I want to run certain tests in Lists. The Lists can contain entirely different classes.
I have one method to check the consistency of the list - not null, not empty, no more than x elements. This is common to all the lists. Then I want to test each of the objects, using overloading.
The idea would be something like:
public static <T> void check(List<T> list) {
//do general checks
for (T element : list) {
check(element);
}
}
and then
public static void check(SomeType element) {...}
public static void check(SomeOtherType element) {...}
But I also had to add a method like this:
public static void check(T element) {...}
And this was called at runtime - not my other methods with the specific classes.

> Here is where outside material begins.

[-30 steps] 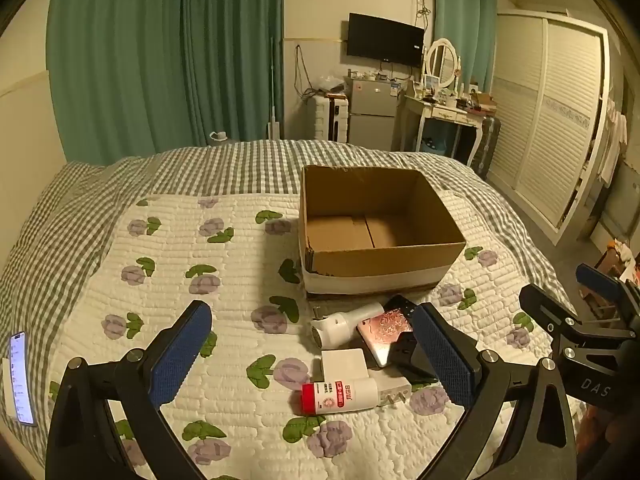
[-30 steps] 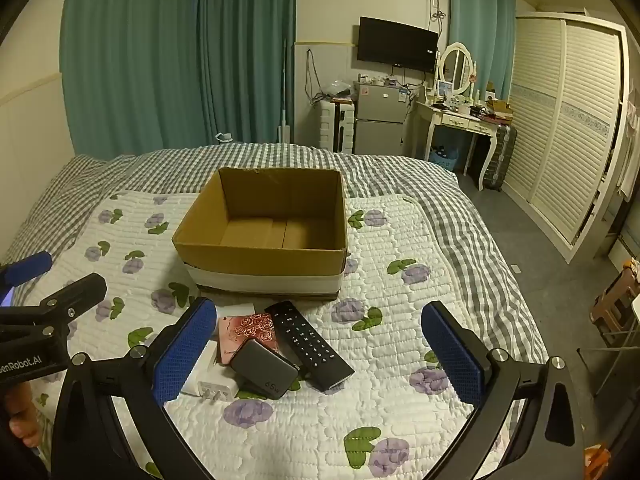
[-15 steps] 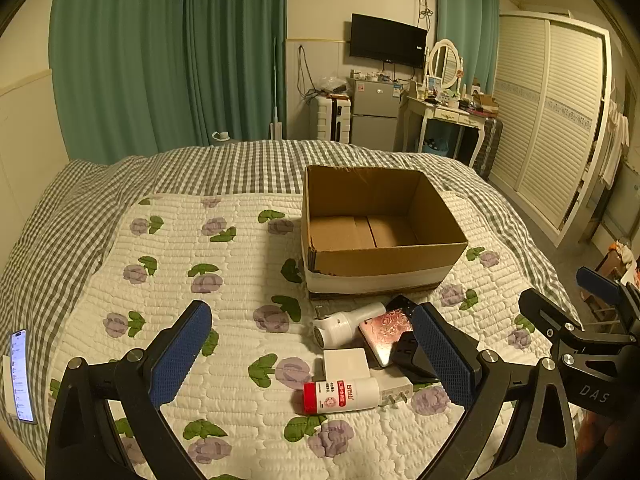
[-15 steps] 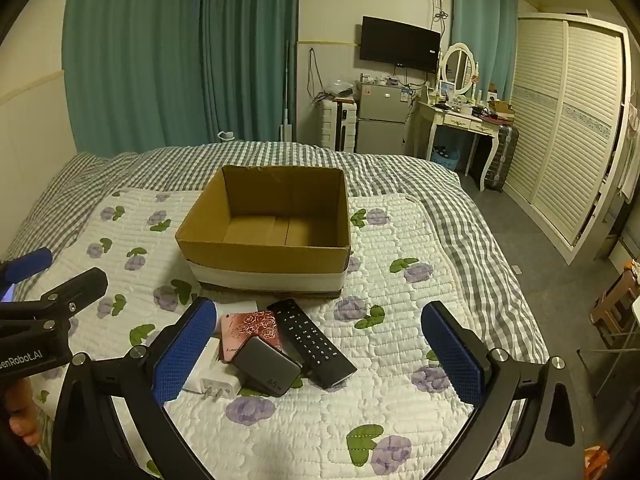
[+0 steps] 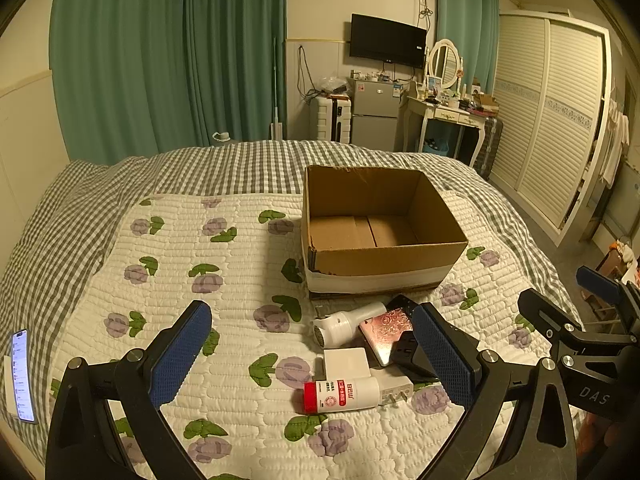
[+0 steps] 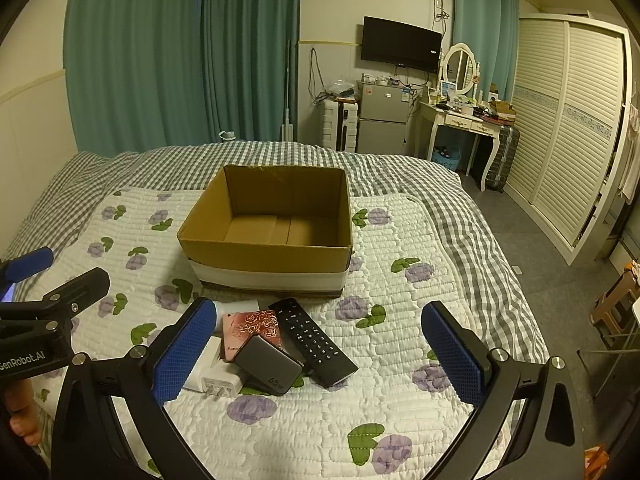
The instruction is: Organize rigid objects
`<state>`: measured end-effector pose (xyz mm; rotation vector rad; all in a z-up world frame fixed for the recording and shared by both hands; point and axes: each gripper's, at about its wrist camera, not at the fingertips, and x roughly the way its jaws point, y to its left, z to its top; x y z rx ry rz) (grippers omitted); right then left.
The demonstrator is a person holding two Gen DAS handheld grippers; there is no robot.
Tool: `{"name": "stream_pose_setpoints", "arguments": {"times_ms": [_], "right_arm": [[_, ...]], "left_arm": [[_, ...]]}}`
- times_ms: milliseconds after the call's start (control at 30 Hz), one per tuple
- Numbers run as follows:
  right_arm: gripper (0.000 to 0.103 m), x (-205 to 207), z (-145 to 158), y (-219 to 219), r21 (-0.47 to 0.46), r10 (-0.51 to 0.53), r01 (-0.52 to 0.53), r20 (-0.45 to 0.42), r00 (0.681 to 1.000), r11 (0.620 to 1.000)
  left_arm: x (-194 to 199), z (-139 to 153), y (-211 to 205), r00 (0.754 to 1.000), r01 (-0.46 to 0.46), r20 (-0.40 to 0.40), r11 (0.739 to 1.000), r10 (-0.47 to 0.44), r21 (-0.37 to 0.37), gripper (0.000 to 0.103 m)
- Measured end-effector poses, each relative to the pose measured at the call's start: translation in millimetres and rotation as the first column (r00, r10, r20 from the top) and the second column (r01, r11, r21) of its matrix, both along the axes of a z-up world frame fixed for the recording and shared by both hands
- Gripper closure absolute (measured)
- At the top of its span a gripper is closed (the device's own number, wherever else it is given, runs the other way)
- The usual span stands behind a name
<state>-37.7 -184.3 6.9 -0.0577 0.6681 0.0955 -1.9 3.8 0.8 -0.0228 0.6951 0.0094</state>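
An open, empty cardboard box (image 5: pixel 380 224) (image 6: pixel 268 224) stands on the quilted bed. In front of it lies a pile: a white torch-like device (image 5: pixel 346 322), a pink rose-patterned case (image 5: pixel 386 330) (image 6: pixel 254 326), a black remote (image 6: pixel 314 340), a grey 65W charger (image 6: pixel 270 366), a white plug adapter (image 5: pixel 346 362) (image 6: pixel 214 376) and a white bottle with a red cap (image 5: pixel 342 392). My left gripper (image 5: pixel 312 354) is open and empty above the pile's left side. My right gripper (image 6: pixel 316 354) is open and empty, over the pile.
A phone (image 5: pixel 22 374) with a lit screen lies at the bed's left edge. The bed's right edge drops to the floor by a wardrobe (image 6: pixel 572 120). Beyond the bed stand a fridge (image 6: pixel 382 118) and a dressing table (image 6: pixel 464 120).
Both views have shifted only slightly; the grippers stay open and the objects have not moved.
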Motion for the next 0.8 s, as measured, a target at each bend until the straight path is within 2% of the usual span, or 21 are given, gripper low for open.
{"name": "stream_pose_setpoints", "arguments": {"times_ms": [800], "right_arm": [[0.0,-1.0,2.8,4.3,-0.003,0.012,-0.012,0.001,1.0,1.0]], "left_arm": [[-0.9,1.6,0.6,1.0,0.0,0.001,1.0,0.0,0.005,0.001]]}}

Although the class was exactly the same. I'm evidently missing some generics understanding.
Now if I don't use the general method at all and try to solve it this way:
public static void check(List<SomeType> list) {...}
public static void check(List<SomeOtherType> list) {...}
Compiler error - "Method check(List) has the same erasure check(List) as another method..."
So is there any elegant solution for this? I could just use different method names but would like to know how it's possible without that.
Thanks!
This isn't something about generics that you're missing. Java does not have double dispatch. The call to check must be resolved at compile-time, and check(T) is the only match since the compiler can't tell if T is SomeType or SomeOtherType in a given scenario. It needs to choose one method to call that will work for all possible Ts.
This is sometimes solved using the visitor pattern.
The problem should be solved by the caller. When it instanciate your class with a concrete type for T, it should also pass an instance of Checker<T> with the same concrete type:
public class SomeClass<T> {
private List<T> list;
private Checker<T> checker;
public SomeClass(Checker<T> checker) {
this.checker = checker;
}
public void check() {
checker.check(list);
}
}
public interface Checker<T> {
public void check(List<T> list);
}
...
SomeClass<Foo> someClass = new SomeClass<Foo>(new Checker<Foo>() {
#Override
public void check(List<Foo> list) {
// do whatever you want here
}
});
You can use instanceof to dispatch:
public static <T> void check(List<T> list) {
for (T element : list) {
check(element);
}
}
public static void check(T t) {
if (t instanceof SomeType) {
SomeType someType = (SomeType) t;
// code for SomeType ...
} else if (t instanceof OtherType) {
OtherType otherType = (OtherType) t;
// code for OtherType ...
} else {
// we got a type that we don't have a method for
}
}
With generics, the type parameter is actually erased during compilation, and the list object don't know anything about the static type of the object it contains. Since it doesn't know it, it can not use overloading to call methods with different parameters, because Java doesn't support multiple dispatch.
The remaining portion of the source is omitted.